**Collection entries**
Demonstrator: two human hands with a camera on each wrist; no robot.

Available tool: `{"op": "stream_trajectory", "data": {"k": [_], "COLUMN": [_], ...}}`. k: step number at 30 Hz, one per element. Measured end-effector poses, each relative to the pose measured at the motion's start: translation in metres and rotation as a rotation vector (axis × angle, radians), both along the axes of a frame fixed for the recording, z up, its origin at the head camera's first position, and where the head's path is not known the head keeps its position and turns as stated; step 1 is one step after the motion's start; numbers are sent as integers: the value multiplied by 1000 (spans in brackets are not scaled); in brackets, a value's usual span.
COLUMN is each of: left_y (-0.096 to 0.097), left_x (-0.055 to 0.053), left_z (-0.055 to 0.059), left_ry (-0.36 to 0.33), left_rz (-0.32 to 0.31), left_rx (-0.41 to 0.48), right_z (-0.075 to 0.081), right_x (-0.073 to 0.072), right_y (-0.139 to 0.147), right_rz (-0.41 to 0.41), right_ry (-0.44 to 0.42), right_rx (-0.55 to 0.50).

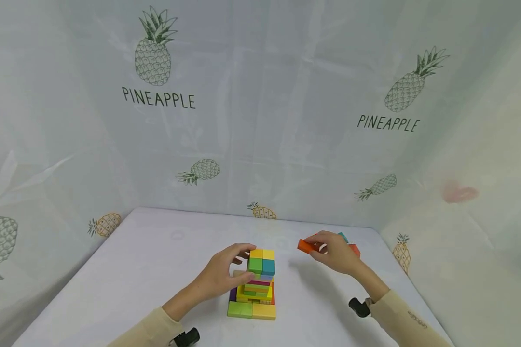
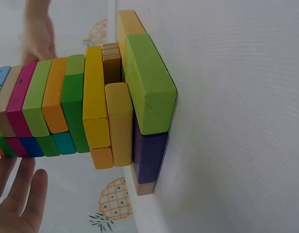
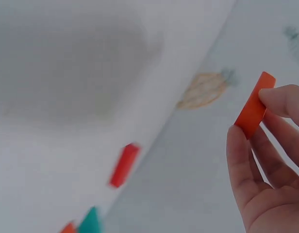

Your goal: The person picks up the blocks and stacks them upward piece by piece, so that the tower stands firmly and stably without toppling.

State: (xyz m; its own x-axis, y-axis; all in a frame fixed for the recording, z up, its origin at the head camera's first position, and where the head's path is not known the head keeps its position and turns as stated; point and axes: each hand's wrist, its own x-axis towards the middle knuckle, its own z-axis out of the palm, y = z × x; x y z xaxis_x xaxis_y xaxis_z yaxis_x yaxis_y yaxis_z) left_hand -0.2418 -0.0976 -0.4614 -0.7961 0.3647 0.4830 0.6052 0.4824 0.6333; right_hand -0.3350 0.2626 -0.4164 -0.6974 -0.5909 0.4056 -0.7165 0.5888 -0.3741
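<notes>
A tower of coloured wooden blocks (image 1: 260,267) stands on the table, wider at its base, with yellow blocks on top and green and blue ones below. My left hand (image 1: 221,272) is at its left side, thumb by the near face and fingers by the far side. In the left wrist view, the fingers (image 2: 27,191) look fairly straight at the tower; firm contact cannot be made out. To the right of the tower, my right hand (image 1: 336,253) pinches an orange block (image 1: 306,246) between thumb and fingers, clear of the table in the right wrist view.
Behind my right hand lie loose blocks, among them a red-orange block (image 1: 354,249) and a teal block (image 1: 343,237). A red block (image 3: 124,165) lies near the table edge. A pineapple-print curtain (image 1: 260,120) hangs behind the white table (image 1: 178,255).
</notes>
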Motion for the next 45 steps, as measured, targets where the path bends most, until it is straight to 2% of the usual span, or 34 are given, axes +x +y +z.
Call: {"op": "stream_trajectory", "data": {"k": [7,14,23,32,45], "left_y": [0,0,1,0,0], "left_x": [1,1,1,0,1], "left_z": [0,1,2,2,2], "left_ry": [-15,-14,-5,-10,21], "left_rz": [3,5,-5,-27,-51], "left_rx": [10,11,29,30,29], "right_z": [35,49,47,43,38], "right_x": [34,48,49,50,49], "right_y": [-50,-78,-97,-94,-97], "right_rz": [145,233,270,247,253], "right_ry": [-5,-26,-50,-98,-109], "right_rx": [14,14,19,-4,-17]}}
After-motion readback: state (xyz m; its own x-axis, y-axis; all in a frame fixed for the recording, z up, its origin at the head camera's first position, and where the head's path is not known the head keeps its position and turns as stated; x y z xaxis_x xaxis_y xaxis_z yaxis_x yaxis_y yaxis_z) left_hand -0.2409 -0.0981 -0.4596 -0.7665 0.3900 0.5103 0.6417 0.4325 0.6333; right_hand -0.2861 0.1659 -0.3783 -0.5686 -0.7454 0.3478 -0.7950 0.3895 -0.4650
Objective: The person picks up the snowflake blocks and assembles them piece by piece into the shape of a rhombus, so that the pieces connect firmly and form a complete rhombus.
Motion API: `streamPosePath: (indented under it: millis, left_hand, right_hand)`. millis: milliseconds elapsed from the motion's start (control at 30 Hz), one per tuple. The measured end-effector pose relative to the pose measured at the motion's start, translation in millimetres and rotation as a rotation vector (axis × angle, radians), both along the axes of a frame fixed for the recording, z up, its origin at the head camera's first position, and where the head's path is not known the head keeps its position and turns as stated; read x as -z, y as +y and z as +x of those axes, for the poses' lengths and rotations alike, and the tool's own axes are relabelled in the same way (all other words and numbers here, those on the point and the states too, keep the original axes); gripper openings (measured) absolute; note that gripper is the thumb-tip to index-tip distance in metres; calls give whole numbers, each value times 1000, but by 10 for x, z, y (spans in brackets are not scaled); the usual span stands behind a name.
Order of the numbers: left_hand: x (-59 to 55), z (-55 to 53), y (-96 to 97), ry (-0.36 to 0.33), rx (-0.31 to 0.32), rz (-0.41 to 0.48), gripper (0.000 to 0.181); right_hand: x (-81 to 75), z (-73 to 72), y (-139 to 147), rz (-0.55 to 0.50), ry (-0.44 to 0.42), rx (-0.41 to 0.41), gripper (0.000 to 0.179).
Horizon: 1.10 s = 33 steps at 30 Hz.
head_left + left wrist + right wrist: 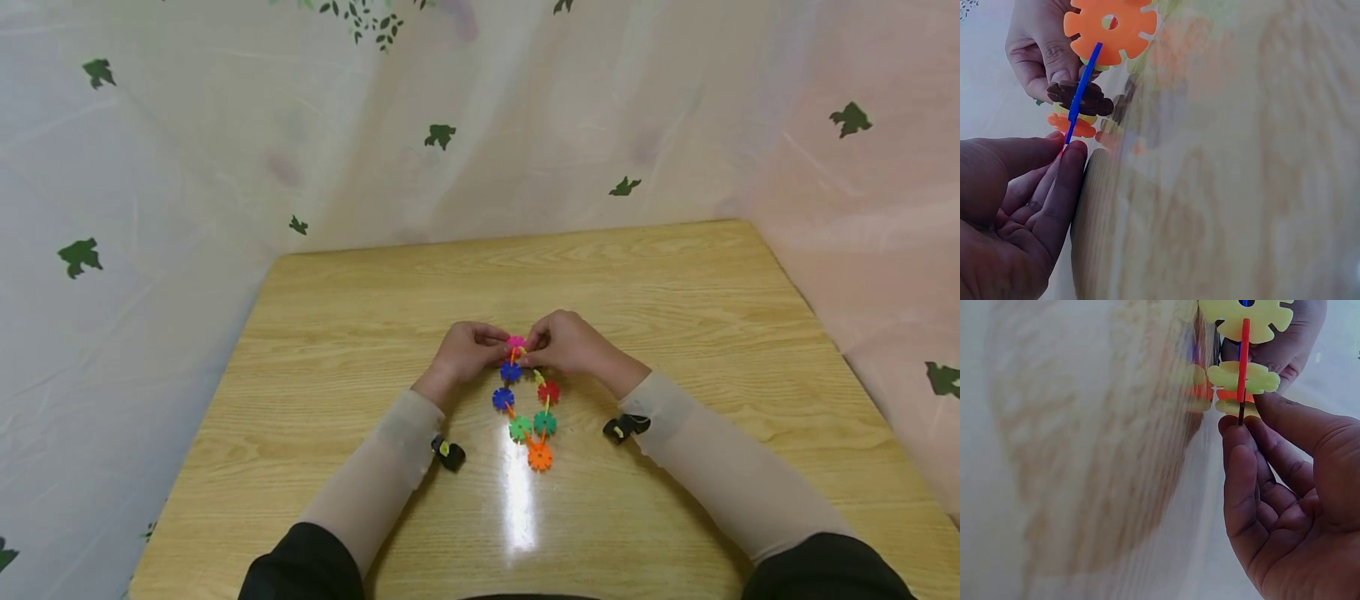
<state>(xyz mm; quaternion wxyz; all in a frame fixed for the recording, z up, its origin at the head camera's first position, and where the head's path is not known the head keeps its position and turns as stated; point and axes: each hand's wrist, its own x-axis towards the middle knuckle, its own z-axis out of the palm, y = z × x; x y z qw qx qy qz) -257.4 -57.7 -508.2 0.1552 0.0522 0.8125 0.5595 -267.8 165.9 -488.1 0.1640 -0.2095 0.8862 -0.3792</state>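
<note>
A loop of notched plastic discs [540, 456], slotted into one another in several colours, lies over the table between both hands. My left hand [471, 350] pinches the loop at its far end, by the pink disc [516, 342]. In the left wrist view its thumb and fingertips meet on a thin edge below the orange disc [1072, 125]. From the other side my right hand [573, 342] grips the same end of the loop. The right wrist view shows its fingertips on a dark disc edge, just under the pale yellow disc [1242, 378]. The pinched pieces are mostly covered by fingers.
The wooden table [360, 308] has a glossy top with a bright reflection near the loop. Pale sheeting [525, 167] with green leaf-like shapes hangs behind the table and at both sides. Black straps with small devices [450, 454] hang at the wrists.
</note>
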Motion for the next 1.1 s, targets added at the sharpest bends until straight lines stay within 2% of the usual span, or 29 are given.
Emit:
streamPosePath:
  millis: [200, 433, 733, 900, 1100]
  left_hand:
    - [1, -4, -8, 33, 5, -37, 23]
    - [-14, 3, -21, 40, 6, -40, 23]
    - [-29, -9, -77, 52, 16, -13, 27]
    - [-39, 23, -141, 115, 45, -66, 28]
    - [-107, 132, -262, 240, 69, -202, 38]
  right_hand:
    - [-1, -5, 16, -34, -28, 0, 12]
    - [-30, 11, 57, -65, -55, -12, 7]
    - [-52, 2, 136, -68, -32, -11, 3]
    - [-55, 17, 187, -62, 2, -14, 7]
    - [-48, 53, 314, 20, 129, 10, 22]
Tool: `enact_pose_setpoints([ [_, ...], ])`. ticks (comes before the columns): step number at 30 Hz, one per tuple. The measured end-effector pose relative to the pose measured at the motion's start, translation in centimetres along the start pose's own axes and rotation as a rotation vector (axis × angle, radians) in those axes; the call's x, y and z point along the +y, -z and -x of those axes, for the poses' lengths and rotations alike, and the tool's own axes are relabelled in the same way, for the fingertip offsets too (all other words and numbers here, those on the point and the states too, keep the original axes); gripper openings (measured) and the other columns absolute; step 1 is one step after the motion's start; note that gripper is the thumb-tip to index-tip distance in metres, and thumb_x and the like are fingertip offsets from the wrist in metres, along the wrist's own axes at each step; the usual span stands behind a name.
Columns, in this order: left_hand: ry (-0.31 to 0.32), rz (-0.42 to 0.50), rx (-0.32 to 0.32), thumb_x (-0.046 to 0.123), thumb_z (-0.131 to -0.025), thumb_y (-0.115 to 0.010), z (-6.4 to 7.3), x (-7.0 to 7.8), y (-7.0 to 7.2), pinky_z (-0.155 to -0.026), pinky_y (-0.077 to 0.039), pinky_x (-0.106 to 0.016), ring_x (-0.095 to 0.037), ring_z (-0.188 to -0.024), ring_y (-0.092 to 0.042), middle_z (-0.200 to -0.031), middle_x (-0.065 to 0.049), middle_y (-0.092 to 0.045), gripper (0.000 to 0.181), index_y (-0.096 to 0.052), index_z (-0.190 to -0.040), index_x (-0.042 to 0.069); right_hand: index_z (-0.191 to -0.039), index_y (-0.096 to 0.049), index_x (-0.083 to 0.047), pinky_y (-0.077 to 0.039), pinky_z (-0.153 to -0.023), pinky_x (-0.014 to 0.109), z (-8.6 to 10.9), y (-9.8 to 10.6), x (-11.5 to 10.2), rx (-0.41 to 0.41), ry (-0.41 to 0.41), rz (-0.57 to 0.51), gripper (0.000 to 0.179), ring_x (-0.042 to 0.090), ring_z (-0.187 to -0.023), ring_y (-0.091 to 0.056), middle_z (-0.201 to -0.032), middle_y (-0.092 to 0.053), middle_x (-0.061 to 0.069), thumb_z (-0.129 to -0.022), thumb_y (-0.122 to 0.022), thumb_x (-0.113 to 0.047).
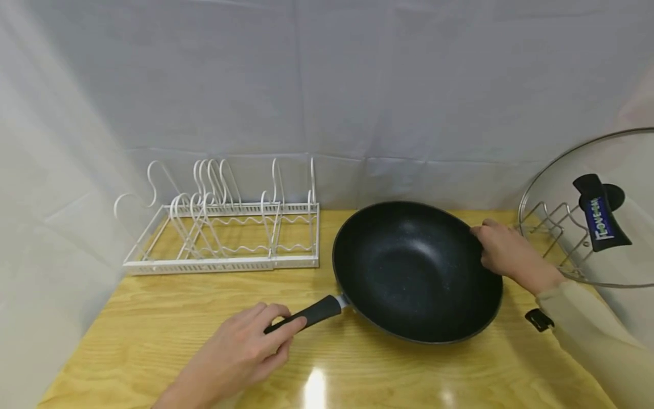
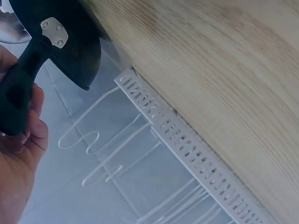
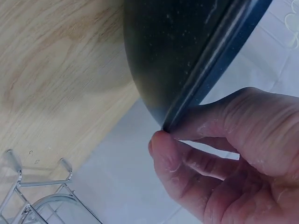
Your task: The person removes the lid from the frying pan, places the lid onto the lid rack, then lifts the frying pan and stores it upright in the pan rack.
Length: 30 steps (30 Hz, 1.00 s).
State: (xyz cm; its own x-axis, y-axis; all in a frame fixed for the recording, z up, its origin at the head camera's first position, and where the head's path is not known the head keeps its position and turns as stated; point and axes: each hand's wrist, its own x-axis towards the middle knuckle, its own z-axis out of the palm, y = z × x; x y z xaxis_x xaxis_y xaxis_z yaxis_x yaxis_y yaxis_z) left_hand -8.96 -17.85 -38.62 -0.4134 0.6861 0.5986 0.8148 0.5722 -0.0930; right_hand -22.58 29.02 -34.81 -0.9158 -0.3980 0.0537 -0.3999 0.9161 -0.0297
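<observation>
A black wok with one long handle is held between both hands over the wooden table. The left hand grips the handle's end, thumb along its upper side; in the left wrist view, fingers curl round the handle. At the wok's right rim, the right hand pinches the edge; the right wrist view shows thumb and forefinger meeting on the rim. The wok's inside faces up towards the head camera, tilted a little. Its underside shows in the right wrist view.
A white wire rack with upright curved dividers stands at the left back. On the right, a glass lid with a black knob leans upright in a metal wire stand. A pale sheet hangs behind the table.
</observation>
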Motion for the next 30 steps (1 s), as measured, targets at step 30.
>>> enact_pose_setpoints([
  [30,0.876,0.977,-0.518,0.035,-0.1,-0.064,-2.1,2.9,-0.5,-0.054,-0.046,-0.025,-0.006,-0.053,-0.054,-0.075,0.003,-0.062,0.047,-0.052,-0.143,0.022,-0.125,-0.067,0.003,-0.05,-0.059,0.043,1.6,0.3,-2.0,0.275,-0.032,-0.106,0.035,0.029,-0.074,-0.066,-0.107,-0.069,0.027,-0.094,-0.069,-0.013],
])
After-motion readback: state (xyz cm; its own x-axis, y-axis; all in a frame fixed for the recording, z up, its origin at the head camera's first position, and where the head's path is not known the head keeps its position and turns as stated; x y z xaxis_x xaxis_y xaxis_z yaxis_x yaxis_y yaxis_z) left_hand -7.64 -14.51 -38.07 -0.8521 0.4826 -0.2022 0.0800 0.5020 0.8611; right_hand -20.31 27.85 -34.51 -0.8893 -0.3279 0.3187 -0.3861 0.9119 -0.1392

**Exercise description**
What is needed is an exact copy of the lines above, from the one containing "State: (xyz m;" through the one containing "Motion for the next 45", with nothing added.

**Exercise answer**
State: (xyz m; its own x-axis, y-axis; all in a frame fixed for the recording, z up, its origin at the head camera's first position, and where the head's path is not known the head keeps its position and turns as stated; point and axes: each hand's wrist, its own x-axis towards the middle knuckle, its own z-axis out of the palm, y = z × x; x y z xaxis_x xaxis_y xaxis_z yaxis_x yaxis_y yaxis_z) left_hand -0.2418 -0.0976 -0.4614 -0.7961 0.3647 0.4830 0.6052 0.4824 0.6333; right_hand -0.3350 0.2626 -0.4164 -0.6974 -0.5909 0.4056 -0.7165 0.5888 -0.3741
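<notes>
A tower of coloured wooden blocks (image 1: 260,267) stands on the table, wider at its base, with yellow blocks on top and green and blue ones below. My left hand (image 1: 221,272) is at its left side, thumb by the near face and fingers by the far side. In the left wrist view, the fingers (image 2: 27,191) look fairly straight at the tower; firm contact cannot be made out. To the right of the tower, my right hand (image 1: 336,253) pinches an orange block (image 1: 306,246) between thumb and fingers, clear of the table in the right wrist view.
Behind my right hand lie loose blocks, among them a red-orange block (image 1: 354,249) and a teal block (image 1: 343,237). A red block (image 3: 124,165) lies near the table edge. A pineapple-print curtain (image 1: 260,120) hangs behind the white table (image 1: 178,255).
</notes>
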Motion for the next 45 steps, as measured, targets where the path bends most, until it is straight to 2% of the usual span, or 34 are given, axes +x +y +z.

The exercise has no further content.